Lexicon Root Word Field

The lexicon root word field is the most recently added field to the MU-Talk dictionary. This field provides the GTP dictionary with a great deal of morphological information.

Listed below is an outline of the treatment of different types of word in the lexicon root word field ("\R")

a) Simple entry

  1. single suffix \R1 (rootword %suf -er)
  2. multiple suffixes \R1 (rootword %suf -er-s)
  3. single prefix \R1 (rootword %pre un-)
  4. multiple prefixes \R1 (rootword %pre anti-dis)
  5. suffix and prefix \R1 (rootword %pre un- %suf -er)

eg. antidisestablishmentarianism \R1 (establish) %pre anti-dis %suf -ment-ary-an-ism)

(note that since "-an" is not a currently utilised suffix that the actual entry would probably be
\R1 (establishmentarian) %pre anti-dis %suf -ism)

b) Modified root words

  1. women \R1 (woman %suf ~s)
  2. feet \R1 (foot %suf ~s)

Notes:

  1. %suf ~s means semantically equivalent to -s suffix
  2. in both cases the \G field would be \G n. and so the ~s would be plural rather than present tense.

(cf. foots| ... \G v. \R1 (foot %suf -s) -- present tense as in "he foots the bill")

c) Compound word

  1. uninflected storewoman \R2 (store) & (woman)
  2. inflected warehouses \R2 (ware) & (house %suf -s)
  3. modified storewomen \R2 (store) & (woman %suf ~s)

Notes:

  1. \R1 indicates 2 root words
  2. "&" indicates that both root words are joined (ie. compounded)

d) Self-referencing root words

Simple root words: eg. run \R1 (run)

e) Referring to two root words

eg. banner| \P [bAn@] \G n. \R2 (banner) ! (ban %suf -er)

nb. "!" means "OR"

f) Headwords with multiple entries

eg. bow| #1 \P [b@u] \G ... \R1 (bow <1>) #2 \P [bau] \G ... \R1 (bow <2>)

Notes:

  1. #1 and #2 are the two types of bow
  2. each refers back to itself as a root word
  3. the self reference points back to the appropriately numbered entry eg. #1 points back to itself via <1>

g) Inflected multiple entries

Examples:

  1. flower| #1 \P [flau@] \G ... \R1 (flower) #2 \P [fl@u@] \G ... \R1 (flow %suf -er)
  2. bows| #1 \P [b@uz] \G ... \R1 (bow <1> %suf -s) #2 \P [bauz] \G ... \R1 (bow <2> %suf -s)

Root Word and Corpus Count File

At some time in the future it is intended that English corpus word-count frequencies be added to the dictionary database from which the TTS dictionary is generated.
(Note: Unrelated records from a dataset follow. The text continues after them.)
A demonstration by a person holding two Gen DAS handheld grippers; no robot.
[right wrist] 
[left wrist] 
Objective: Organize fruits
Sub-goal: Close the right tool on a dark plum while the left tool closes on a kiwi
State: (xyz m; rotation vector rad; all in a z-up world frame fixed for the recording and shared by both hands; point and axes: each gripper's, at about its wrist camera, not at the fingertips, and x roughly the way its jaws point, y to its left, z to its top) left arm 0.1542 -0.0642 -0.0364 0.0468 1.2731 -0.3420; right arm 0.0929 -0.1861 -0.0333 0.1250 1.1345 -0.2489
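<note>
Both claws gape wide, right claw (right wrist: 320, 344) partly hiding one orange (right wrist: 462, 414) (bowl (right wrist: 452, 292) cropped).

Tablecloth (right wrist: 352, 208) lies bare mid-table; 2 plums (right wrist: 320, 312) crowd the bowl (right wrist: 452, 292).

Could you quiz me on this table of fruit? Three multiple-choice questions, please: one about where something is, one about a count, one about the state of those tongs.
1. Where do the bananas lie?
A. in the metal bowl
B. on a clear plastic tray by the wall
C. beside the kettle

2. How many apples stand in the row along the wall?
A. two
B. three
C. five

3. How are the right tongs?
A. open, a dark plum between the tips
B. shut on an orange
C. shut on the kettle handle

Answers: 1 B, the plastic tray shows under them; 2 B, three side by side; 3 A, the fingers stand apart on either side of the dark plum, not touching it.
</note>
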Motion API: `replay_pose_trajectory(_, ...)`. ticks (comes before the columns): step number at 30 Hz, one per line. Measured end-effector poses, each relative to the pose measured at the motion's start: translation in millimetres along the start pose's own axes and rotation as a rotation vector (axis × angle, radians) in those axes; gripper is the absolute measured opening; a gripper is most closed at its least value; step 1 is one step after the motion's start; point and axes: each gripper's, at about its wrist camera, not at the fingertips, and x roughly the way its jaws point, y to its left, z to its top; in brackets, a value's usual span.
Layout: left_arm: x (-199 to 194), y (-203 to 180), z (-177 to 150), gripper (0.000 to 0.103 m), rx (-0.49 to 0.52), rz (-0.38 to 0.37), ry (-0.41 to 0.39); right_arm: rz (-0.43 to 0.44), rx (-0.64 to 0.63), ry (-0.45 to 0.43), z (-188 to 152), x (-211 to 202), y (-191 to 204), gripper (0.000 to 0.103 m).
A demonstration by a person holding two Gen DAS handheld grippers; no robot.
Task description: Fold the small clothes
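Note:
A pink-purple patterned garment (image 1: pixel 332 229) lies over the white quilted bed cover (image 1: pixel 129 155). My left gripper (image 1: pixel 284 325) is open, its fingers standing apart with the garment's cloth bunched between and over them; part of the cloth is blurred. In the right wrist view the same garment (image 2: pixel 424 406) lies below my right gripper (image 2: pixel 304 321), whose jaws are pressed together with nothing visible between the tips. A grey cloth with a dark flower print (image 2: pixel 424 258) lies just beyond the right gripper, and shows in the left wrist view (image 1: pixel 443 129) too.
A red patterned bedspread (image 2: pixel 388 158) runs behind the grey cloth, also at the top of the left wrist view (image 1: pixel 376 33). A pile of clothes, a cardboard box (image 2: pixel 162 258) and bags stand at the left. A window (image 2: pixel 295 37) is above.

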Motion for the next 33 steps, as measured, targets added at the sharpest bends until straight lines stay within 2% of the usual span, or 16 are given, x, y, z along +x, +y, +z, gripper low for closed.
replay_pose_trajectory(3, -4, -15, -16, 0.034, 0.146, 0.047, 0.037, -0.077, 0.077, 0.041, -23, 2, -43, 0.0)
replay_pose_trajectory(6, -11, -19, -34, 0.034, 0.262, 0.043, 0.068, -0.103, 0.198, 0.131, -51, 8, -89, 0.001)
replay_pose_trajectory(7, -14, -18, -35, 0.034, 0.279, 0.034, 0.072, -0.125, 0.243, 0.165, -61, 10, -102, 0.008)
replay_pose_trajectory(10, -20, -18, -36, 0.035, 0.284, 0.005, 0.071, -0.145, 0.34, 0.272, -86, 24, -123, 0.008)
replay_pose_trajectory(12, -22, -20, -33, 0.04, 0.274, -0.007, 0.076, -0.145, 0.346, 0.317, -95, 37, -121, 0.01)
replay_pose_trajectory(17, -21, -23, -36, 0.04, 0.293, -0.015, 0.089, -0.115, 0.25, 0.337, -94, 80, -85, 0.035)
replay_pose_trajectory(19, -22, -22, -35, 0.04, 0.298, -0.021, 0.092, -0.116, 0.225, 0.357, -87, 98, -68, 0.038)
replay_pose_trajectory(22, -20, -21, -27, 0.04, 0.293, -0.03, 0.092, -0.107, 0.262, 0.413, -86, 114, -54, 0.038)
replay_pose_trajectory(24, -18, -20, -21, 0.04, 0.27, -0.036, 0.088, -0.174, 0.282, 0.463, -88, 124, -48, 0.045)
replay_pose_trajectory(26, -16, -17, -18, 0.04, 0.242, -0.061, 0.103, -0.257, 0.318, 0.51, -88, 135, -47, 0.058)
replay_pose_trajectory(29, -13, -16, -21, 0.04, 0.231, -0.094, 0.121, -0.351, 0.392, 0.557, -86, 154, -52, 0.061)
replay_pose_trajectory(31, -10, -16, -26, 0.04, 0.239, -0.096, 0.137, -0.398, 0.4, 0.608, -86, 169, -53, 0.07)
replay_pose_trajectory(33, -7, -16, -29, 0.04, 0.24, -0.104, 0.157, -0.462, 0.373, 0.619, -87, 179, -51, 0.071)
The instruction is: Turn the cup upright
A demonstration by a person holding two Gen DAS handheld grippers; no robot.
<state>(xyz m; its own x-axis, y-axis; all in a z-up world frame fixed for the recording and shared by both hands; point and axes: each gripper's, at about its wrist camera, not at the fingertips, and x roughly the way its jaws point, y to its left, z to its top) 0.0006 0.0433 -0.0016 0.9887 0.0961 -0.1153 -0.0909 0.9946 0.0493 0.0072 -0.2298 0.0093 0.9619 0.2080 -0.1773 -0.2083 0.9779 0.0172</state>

These corpus counts can be very helpful in evaluating Grapheme-to-Phoneme system performance in a way that relates to actual word usage.

It is proposed that the whole dictionary database be converted into a relational database and that one of the database tables (the "root word file") should contain word-count data in a format similar to the following proposal.

The root word file would contain root words as headwords followed by derived/inflected form pointer fields. A possible way of structuring this information is as follows:

  1. run| 126/222 %s (runs) 372/288 %ed ran 425/123 %ing running 126/155 %er runner 29/10 %other (runless) 5/0 %total 999/888
  2. bow| #1 24/22 %s5/2 %total 29/24 #2 12/5 %total 12/5
  3. foot| 33/31 %s feet 22/19 foots 1/0 %total 56/50

Notes:

  1. The numbers represent the corpus counts for this word.
  2. There is provision for >1 count value representing >1 corpus. The origin of the various numbers will need to be carefully documented as the corpus is not explicitly indicated. If there is a count for a word from one corpus and not from another then the number "0" should be entered so that the corpus fields can be correctly interpreted.
  3. The first number is the count for the root word.
  4. The %total field shows the total count for all derived, inflected and root forms associated with that headword.
  5. Eventually there may be different counts for words such as "bow", but currently such words will use the simpler "A" format.
  6. If a field contains a word that means that it is the derived form and can be found in one of the databases. It such a field contains >1 word then that means that there are >1 word types for that field (eg. feet/foots).
  7. If a field contains a number and a word enclosed in ( ), then that means that there is a count for that word but that the word does not occur in any of the lexical databases.

Legal Morphological Tags in the Current Corpus Count File Proposal

  1. %s (includes -es and any plural of simple present form)
  2. %ed
  3. %ing
  4. %er (includes -or and includes comparative)
  5. %est
  6. %other (all other suffixes, prefixes and compound words)
  7. %total (total corpus count for root word plus all derived/inflected forms)